Hopes have been raised that repairs could finally be carried out on an Elgin town centre building after a national retailer concluded a deal to buy the property.
The Poundland store on Elgin’s High Street has been shrouded with scaffolding since May 2018 due to fears it might collapse.
Now it has been revealed the discount chain has bought the Victorian building – making it the first property the firm has owned during its 30 years of trading with more than 800 stores.
Detailed plans are currently being drawn up that will involve the “extensive demolition” of parts of the sandstone structure before it is rebuilt, with the upper floors brought back into use as residential accommodation.
Ben Wall, the retailer’s head of portfolio management, said the project has already cost the firm more than £1million with “significant” expenditure still forecast.
However, he stressed that pulling out of Elgin was never a prospect.
He said: “We had wanted to work with the previous landlord to firstly make the building safe then make repairs. When it became clear that wasn’t going to be taken forward we looked at buying it.
“I can’t stress enough how much of a very unusual option this has been for us to take. We traditionally lease property, this isn’t something we have ever done before but we wanted to take control of the situation.
“We don’t want to see any more negative impact on Elgin’s High Street. We’re 100% committed to town centres all over the UK, we hope this will be a real boost to Elgin and help make it more vibrant.”

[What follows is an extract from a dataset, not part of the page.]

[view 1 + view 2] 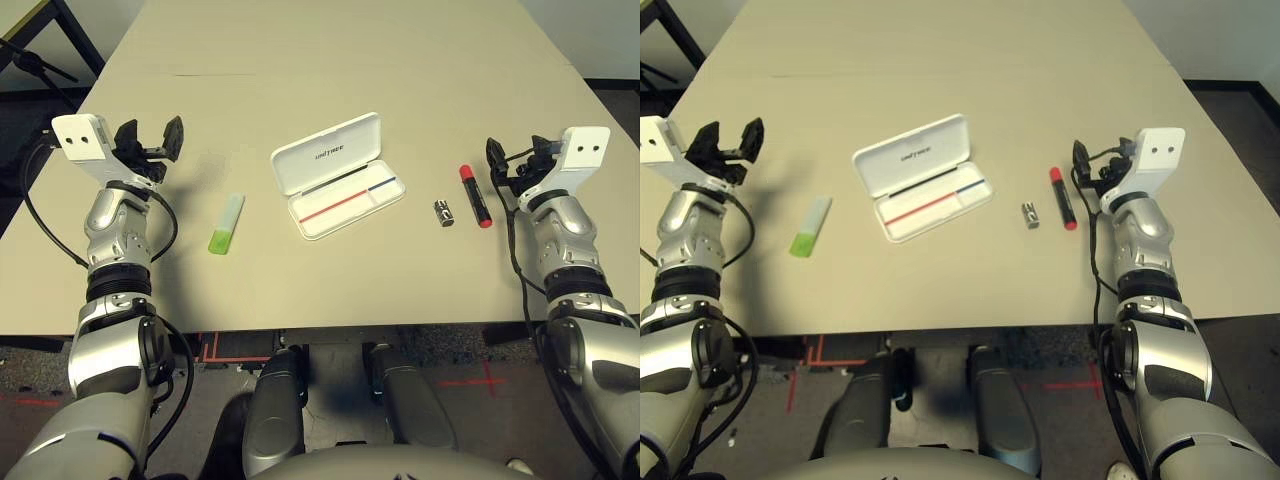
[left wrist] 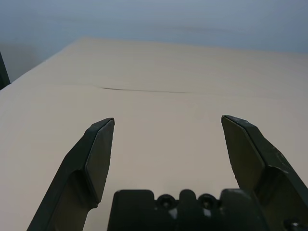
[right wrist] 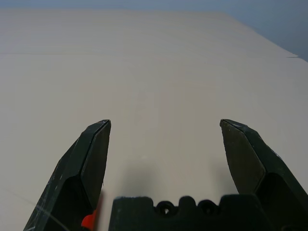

Specialist scaffolding surrounding the Poundland store, which is fondly remembered as the former home of Woolworths, is currently keeping the deteriorating structure secure and safe to prevent possible collapse.
Significant damage has been caused inside the grade B-listed former Victorian bank by water seeping through the roof and eroding stonework inside. It is understood that some floors inside have already collapsed.
Poundland began trading again from the site through a temporary entrance within two months but the disruption has led to North Street being shut since Moray Council served the dangerous building notice in May 2018.
Gill Neill, chief executive of Elgin’s business improvement district, praised the commitment of Poundland to the town.
She said: “It’s incredible that they’ve taken these steps. A lot of other companies might have just cut their losses and walked away so it’s great that Poundland has committed to Elgin.
“The shop is already a big draw for people coming into the centre. Extra accommodation will be a big boost though because if there are more people living in the centre then there will be more people using the businesses and services.
“It’s a very prominent corner building too. Hopefully it will look beautiful once again once the work is done.”